__WHAT IS EXPECTED__.
Below are the records; give again exactly the lines that run from the one with "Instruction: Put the" through the last line.

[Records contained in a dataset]
########################################

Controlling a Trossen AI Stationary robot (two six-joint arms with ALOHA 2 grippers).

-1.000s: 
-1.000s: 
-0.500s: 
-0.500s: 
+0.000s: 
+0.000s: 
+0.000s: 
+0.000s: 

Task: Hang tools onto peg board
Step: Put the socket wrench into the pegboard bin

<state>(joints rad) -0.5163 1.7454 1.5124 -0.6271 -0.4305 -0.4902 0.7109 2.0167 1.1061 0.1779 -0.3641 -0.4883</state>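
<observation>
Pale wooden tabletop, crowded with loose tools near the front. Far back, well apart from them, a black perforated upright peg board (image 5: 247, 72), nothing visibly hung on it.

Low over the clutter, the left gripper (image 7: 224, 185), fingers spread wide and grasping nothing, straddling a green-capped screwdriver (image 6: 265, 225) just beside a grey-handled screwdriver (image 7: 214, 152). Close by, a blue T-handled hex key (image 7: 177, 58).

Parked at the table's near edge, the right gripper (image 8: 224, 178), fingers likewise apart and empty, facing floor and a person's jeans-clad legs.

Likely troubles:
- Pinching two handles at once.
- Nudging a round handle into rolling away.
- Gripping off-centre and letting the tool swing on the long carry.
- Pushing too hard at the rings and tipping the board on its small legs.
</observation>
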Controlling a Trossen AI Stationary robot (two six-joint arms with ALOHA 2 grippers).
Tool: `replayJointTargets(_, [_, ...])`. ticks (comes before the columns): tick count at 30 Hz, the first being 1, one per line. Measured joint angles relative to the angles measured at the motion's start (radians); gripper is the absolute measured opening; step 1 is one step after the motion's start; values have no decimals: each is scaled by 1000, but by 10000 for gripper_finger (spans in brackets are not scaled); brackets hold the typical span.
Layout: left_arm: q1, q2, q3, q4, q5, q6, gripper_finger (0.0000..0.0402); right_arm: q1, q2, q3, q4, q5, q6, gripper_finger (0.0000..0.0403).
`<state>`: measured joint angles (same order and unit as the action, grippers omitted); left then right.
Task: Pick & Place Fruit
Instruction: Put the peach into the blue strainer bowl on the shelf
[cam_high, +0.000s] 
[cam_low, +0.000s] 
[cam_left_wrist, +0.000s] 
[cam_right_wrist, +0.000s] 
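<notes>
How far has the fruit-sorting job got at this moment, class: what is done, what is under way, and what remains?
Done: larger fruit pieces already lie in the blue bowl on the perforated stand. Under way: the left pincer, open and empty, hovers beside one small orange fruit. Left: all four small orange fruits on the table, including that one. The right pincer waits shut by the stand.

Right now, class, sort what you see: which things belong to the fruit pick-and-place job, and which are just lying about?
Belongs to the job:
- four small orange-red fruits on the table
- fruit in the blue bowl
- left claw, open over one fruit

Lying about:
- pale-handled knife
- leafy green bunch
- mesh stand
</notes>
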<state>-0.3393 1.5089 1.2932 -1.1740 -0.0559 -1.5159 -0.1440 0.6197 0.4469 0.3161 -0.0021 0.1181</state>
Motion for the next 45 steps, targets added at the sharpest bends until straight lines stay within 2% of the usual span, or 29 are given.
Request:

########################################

__WRITTEN SOLUTION__.
Instruction: Put the peach into the blue strainer bowl on the shelf
[cam_high, +0.000s] 
[cam_low, +0.000s] 
[cam_left_wrist, +0.000s] 
[cam_right_wrist, +0.000s] 
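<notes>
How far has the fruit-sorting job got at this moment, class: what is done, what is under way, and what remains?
Done: larger fruit pieces already lie in the blue bowl on the perforated stand. Under way: the left pincer, open and empty, hovers beside one small orange fruit. Left: all four small orange fruits on the table, including that one. The right pincer waits shut by the stand.

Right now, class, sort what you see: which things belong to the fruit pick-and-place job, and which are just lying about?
Belongs to the job:
- four small orange-red fruits on the table
- fruit in the blue bowl
- left claw, open over one fruit

Lying about:
- pale-handled knife
- leafy green bunch
- mesh stand
</notes>
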<state>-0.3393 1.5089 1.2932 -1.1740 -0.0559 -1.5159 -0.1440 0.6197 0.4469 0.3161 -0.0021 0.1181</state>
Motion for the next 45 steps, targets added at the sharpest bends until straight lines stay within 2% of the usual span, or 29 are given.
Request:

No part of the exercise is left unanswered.